You are viewing a plain text version of this content. The canonical link for it is here.

Posted to j-users@xalan.apache.org by Simon Kitching <si...@ecnetwork.co.nz> on 2002/11/27 01:53:07 UTC

how best can tags be grouped?

Hi all,

I hope that someone here can help me out with the following issue.

I have input which is something like this:

<tags-in>
  <tag ref="1" value="1"/>
  <tag ref="1" value="2"/>
  <tag ref="2" value="3"/>
  <tag ref="2" value="4"/>
</tags-in>

and need to generate something like this:

<tags-out>
  <group ref="1">
    <item value="1"/>
    <item value="2"/>
  </group>
  <group ref="2">
    <item value="3"/>
    <item value="4"/>
  </group>
</tags-out>

In other words, I need to identify each *unique* value of "ref", and
then process the set of <tag> nodes with the same ref value as a group.
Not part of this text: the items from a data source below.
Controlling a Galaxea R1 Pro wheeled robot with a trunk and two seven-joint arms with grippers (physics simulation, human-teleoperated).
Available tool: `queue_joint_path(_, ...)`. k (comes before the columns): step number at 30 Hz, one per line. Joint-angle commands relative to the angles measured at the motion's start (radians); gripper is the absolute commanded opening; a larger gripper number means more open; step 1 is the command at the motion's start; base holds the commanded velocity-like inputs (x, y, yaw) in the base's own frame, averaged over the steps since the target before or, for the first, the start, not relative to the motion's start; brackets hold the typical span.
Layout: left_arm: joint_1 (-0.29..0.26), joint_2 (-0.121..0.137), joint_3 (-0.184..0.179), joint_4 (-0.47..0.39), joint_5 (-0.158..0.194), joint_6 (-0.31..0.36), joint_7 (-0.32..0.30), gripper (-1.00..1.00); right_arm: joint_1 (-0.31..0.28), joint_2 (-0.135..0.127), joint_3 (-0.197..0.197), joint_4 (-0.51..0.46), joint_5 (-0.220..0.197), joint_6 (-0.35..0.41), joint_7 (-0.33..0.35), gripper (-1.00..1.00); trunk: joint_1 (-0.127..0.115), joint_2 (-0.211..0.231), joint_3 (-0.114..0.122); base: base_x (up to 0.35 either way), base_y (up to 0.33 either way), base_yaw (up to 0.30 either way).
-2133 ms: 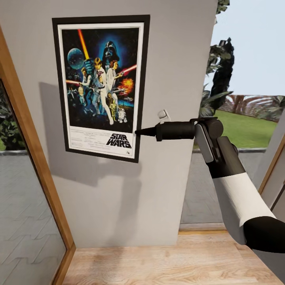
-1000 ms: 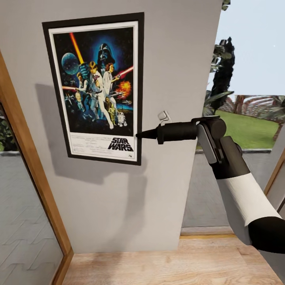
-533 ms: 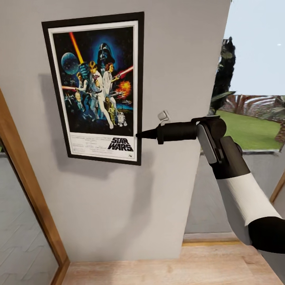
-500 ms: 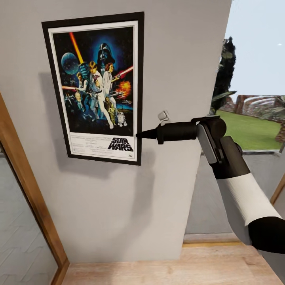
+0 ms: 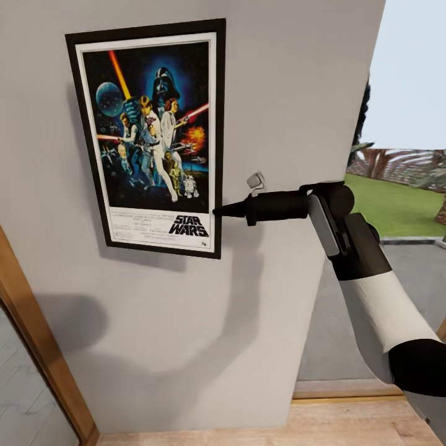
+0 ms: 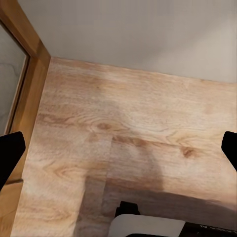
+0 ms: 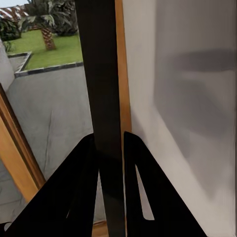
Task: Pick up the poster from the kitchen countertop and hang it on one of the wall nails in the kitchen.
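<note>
1 grey wall [image 5: 186, 347] w/ 1 poster [image 5: 152, 136] flat against it, upright. 1 right gripper [image 5: 217, 211] pinches poster's lower right frame edge, fingers [image 7: 84, 187] clamped on it. Left gripper [image 6: 118, 153] spread wide, over wood floor [image 6: 123, 128].

Wall: plain pale grey wall [image 5: 173, 334], crossed by soft shadows.
Floor: light wood plank floor [image 6: 133, 143], meeting the wall's foot.
Door frame: wooden frame [image 5: 34, 353], slanting up beside the wall.
Outside: green lawn [image 5: 402, 207] with palms [image 7: 47, 22] under pale sky [image 5: 412, 74].
Paving: grey patio [image 7: 52, 113] below the lawn.
</note>
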Motion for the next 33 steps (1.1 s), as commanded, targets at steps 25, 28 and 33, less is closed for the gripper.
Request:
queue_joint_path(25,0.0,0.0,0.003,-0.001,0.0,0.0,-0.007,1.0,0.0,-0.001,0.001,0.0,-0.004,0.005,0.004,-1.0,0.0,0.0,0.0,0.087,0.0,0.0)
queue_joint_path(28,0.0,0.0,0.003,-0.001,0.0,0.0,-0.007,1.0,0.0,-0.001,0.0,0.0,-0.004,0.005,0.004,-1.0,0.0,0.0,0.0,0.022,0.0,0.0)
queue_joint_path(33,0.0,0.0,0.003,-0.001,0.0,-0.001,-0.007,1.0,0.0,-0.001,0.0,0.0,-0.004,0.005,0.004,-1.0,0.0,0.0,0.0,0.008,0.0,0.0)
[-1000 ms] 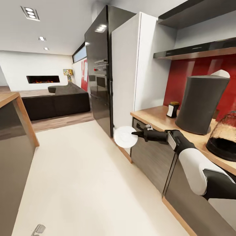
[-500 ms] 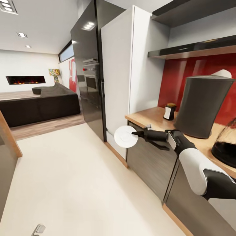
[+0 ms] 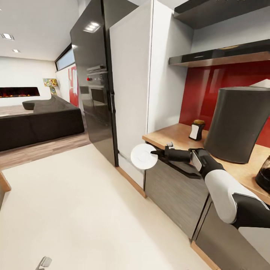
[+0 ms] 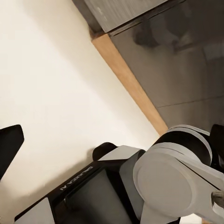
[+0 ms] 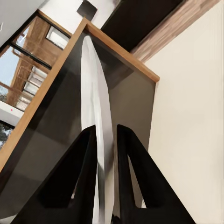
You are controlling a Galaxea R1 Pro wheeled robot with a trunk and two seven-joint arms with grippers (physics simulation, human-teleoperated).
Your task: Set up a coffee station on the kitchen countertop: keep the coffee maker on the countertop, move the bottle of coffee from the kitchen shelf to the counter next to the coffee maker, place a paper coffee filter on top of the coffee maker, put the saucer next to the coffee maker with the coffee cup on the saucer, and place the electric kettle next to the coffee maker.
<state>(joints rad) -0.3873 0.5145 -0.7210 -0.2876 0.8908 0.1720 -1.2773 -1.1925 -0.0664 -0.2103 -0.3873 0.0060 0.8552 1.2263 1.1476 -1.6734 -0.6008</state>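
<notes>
My right gripper [image 3: 154, 152] is shut on the rim of a white saucer [image 3: 143, 156], held on edge in front of the counter's left end. In the right wrist view the saucer [image 5: 94, 107] stands edge-on between the two black fingers [image 5: 132, 173]. On the wooden countertop [image 3: 176, 134] stand a small jar with a white label [image 3: 197, 129], a tall dark grey cylindrical appliance [image 3: 237, 123] with something white on top, and a dark glass vessel [image 3: 264, 174] cut off at the right. My left gripper [image 4: 112, 137] hangs low beside the robot's base, its fingers wide apart and empty.
A white tall cabinet [image 3: 131, 90] and a black oven column [image 3: 93, 82] stand left of the counter. Grey drawer fronts [image 3: 176, 195] lie below it, a dark shelf [image 3: 221, 56] above. Pale floor [image 3: 75, 210] stretches left toward a dark sofa [image 3: 37, 123].
The whole view has swung, so the counter and cabinets sit larger and farther right and the island at the left has gone. The saucer stays in my right gripper.
</notes>
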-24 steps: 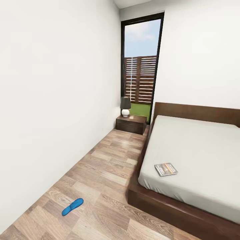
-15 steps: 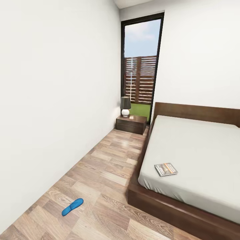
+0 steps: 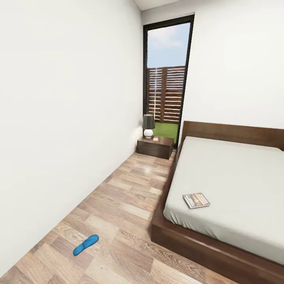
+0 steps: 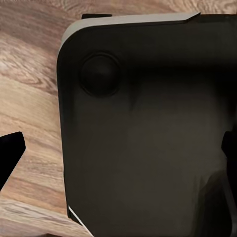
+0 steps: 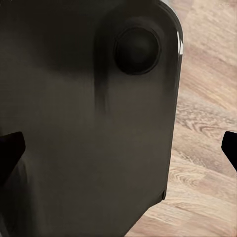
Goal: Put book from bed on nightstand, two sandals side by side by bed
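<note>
1. Left wrist view: the left gripper (image 4: 118, 153) has its two dark fingertips (image 4: 11, 150) spread far apart at the edges of the picture, released and holding nothing, above a dark rounded part of the robot's own base (image 4: 148, 123) and the wood-plank floor (image 4: 29, 74).
2. The right gripper (image 5: 118, 150) is likewise spread wide and empty over the same dark body (a round knob sits on it).
3. From the head camera, nearest lies one blue sandal (image 3: 85, 244), flat on the floor, well apart from the bed (image 3: 228, 185).
4. The book (image 3: 196, 200) rests on the mattress near the bed's close corner.
5. Farther off, the nightstand (image 3: 155, 146) stands beside the headboard, carrying a small lamp (image 3: 148, 126).
6. Behind it rises the tall window (image 3: 167, 75).
</note>
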Robot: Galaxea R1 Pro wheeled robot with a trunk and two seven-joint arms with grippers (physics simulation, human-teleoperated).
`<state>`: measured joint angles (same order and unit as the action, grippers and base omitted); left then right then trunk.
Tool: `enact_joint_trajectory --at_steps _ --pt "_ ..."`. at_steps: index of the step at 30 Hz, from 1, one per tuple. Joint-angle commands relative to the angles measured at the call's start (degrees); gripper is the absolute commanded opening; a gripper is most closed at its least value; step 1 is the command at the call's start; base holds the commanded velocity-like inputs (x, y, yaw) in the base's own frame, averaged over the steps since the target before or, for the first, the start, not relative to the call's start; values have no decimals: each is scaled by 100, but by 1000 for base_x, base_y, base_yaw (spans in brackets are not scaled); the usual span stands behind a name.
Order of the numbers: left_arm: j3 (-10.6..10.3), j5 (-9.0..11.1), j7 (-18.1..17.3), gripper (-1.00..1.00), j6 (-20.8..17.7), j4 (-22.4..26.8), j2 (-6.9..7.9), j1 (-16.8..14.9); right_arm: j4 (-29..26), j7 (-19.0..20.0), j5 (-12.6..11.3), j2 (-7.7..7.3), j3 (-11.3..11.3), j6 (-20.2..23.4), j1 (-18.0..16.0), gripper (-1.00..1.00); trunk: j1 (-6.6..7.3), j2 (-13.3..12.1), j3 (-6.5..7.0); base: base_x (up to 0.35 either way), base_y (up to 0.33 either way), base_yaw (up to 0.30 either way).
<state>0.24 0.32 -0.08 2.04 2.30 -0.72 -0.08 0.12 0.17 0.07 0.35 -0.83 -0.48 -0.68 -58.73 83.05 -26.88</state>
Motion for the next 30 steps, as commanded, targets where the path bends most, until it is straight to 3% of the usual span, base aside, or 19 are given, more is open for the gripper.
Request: enact_joint_trajectory --at_steps 1,14,15,25,27,30 --pt "2 3 -1 100 21 3 0 -1 1 3 -2 0 3 -12 -3 100 0 3 -5 0 0 0" --pt "11 2 -1 100 413 338 7 -7 -250 2 -11 -50 31 -40 -5 100 0 3 -5 0 0 0" --pt "7 5 -1 100 424 1571 4 -8 -1170 1 -13 -51 31 -40 -6 100 0 3 -5 0 0 0" --pt "10 38 -1 100 424 2865 1 -21 -2326 -15 -15 -61 56 -6 -11 100 0 3 -5 0 0 0" --pt "10 141 -1 100 422 3134 1 -28 -2507 -7 -15 -61 58 1 -10 100 0 3 -5 0 0 0" --pt "11 476 -1 100 425 3432 -4 -33 -2646 10 -15 -53 63 -24 -10 100 0 3 -5 0 0 0"
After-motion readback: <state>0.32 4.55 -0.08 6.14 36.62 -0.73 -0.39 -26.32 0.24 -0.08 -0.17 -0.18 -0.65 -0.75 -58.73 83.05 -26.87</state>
I have an implementation which uses "preceding", but this algorithm is
order n-cubed :-(. And my real input may have quite a large number of
<tag> nodes. See the end of this email for the current algorithm..

Does anyone have a good suggestion for a better solution? I would like
to find a standard-compatible solution, but a xalan-specific one would
do. Maybe there's some trick that can be used with exslt extensions
"map" or "closure"?

One thought was to use <xsl:key>, which will nicely build a "hashtable"
with each entry being the set of matching nodes. However, the <xsl:key>
functionality doesn't seem to provide any way to iterate over the set of
unique keys. 

In lieu of any other solution, I will probably implement a custom
extension to duplicate <xsl:key> (or extend it) with the additional
functionality to get the set of keys. It would then look something like:

<xsl:key nme="tag-by-ref" match="tag" use="@ref"/>

<xsl:for-each select="keyset-for-key('tag-by-ref')">
  <group ref="{.}">
    <xsl:for-each select="key('tag-by-ref', .)">
      <item value='{@value}'/>
    </xsl:for-each>
  </group>
</xsl:for-each>

Any better solutions than implementing a custom extension would be
welcome. I feel I may be missing something obvious...

If the best solution is a custom extension, does anyone think such a
thing might be useful in the standard xalan extension library? I'm not
sure how many people might face a problem like this, but wouldn't be
surprised to find this fairly often; it is the sort of thing that can
happen when a database is exported as xml [which is basically what is
happening here].

Any help will be much appreciated!

Regards,

Simon

PS: the current solution is (roughly):
<xsl:for-each select="tag[not(@ref=preceding::@ref)]">
 <xsl:for-each select="../tag[@ref=./@ref]">
   ....
 </xsl:for-each>
</xsl:for-each>

or in words:
 for each tag  [order N]
   if the set of previous nodes with a matching tag is empty: [order
N-squared]
     // the current tag's ref hasn't been encountered before
     scan the set of tags, and for each one with a ref matching the
current tag [N-cubed]
       // process

Re: how best can tags be grouped?

Posted by Simon Kitching <si...@ecnetwork.co.nz>.

Thanks David!

That URL's right on topic. Nice to know I'm not alone :-)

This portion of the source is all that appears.